MODULE_02 // VOICE INFRASTRUCTURE
RealtimeSTT
Production Voice Pipeline
- Role
- Maintainer
- Period
- 2024–2026
- Status
- PRODUCTION
- Domain
- Voice Infrastructure
// STACK_MANIFEST
// OUTCOME_METRICS
Problem
Most speech-to-text libraries are either real-time (fast but low accuracy) or accurate (slow, batch-oriented). Voice agents need both: partial transcriptions streaming in real-time so the user sees their words as they speak, and a high-accuracy final transcription for the agent to actually respond to.

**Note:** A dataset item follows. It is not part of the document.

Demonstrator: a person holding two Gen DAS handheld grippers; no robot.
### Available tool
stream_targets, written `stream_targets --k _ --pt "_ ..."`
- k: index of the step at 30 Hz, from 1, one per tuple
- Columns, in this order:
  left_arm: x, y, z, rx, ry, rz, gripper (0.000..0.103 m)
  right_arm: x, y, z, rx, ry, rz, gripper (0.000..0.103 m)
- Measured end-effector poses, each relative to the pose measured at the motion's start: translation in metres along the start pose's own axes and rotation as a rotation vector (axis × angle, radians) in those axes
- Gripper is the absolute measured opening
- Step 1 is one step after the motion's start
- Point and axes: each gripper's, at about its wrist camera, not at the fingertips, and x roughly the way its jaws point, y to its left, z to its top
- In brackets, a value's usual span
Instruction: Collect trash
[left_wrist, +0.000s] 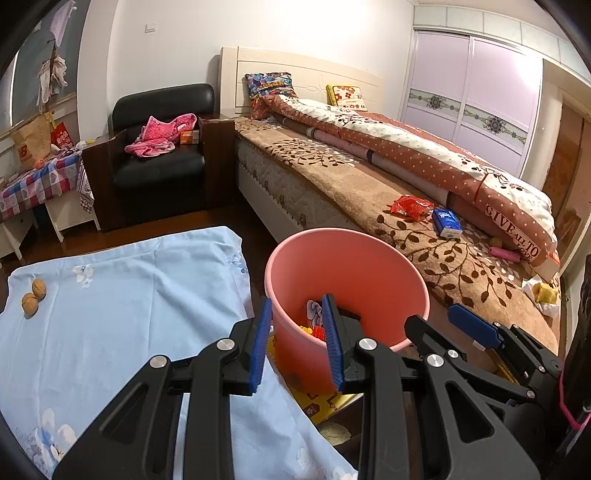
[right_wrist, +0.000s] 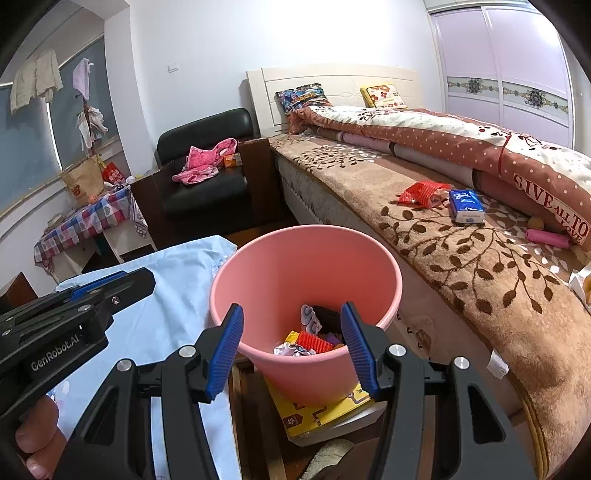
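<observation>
A pink bucket (right_wrist: 306, 280) stands in the middle of both pictures, on a yellow box (right_wrist: 325, 410) on the floor beside the bed (right_wrist: 480, 277). At its bottom lies trash (right_wrist: 310, 341): crumpled wrappers in red, yellow and white.

The left claw (left_wrist: 297, 345) is at the bottom of its picture. Its blue fingers (left_wrist: 260, 343) are apart and hold nothing. One finger is outside the bucket's near wall and the other is in front of its inside.

The right claw (right_wrist: 291, 354) is at the bottom of its picture. Its fingers are apart too, wide, with nothing in them.

On the bed, in the right part of both pictures, lie a red wrapper (right_wrist: 421, 194) and a blue tissue pack (right_wrist: 466, 206), just beside each other.

A light blue cloth (left_wrist: 122, 295) covers the counter at the lower left, with two walnuts (left_wrist: 33, 297) on it.
</observation>
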Motion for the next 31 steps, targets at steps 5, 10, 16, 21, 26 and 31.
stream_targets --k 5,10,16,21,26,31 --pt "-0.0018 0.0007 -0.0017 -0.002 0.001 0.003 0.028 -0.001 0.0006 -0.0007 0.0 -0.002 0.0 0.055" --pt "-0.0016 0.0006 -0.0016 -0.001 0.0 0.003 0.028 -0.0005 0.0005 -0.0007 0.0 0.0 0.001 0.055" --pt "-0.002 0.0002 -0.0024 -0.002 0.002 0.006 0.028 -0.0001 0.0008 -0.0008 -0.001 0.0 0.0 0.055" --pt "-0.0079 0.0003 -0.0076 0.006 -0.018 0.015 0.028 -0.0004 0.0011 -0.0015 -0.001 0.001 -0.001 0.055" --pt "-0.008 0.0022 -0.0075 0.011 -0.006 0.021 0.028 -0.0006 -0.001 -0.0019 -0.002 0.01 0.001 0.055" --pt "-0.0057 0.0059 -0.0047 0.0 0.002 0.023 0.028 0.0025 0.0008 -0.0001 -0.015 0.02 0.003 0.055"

The existing Python options each solved one half of this. I needed one library that solved both, with voice activity detection, wake word support, and a clean enough API to drop into any agent.
Approach
RealtimeSTT is a multi-process Python library I maintain — forked
from KoljaB's original work with custom integrations for the
Hardcore agent stack. 467 source files, a 2,800-line
AudioToTextRecorder core, and a dual-model transcription pipeline
that runs a lightweight model for partials and a heavy model for
finals, concurrently.
Build Notes
Dual-model transcription. A lightweight Faster-Whisper tiny model generates partial transcriptions every ~100ms for responsive UI feedback. In parallel, a Faster-Whisper large model waits for the VAD to close the utterance, then produces the final high-accuracy transcription. Both share the same audio buffer via SafePipe.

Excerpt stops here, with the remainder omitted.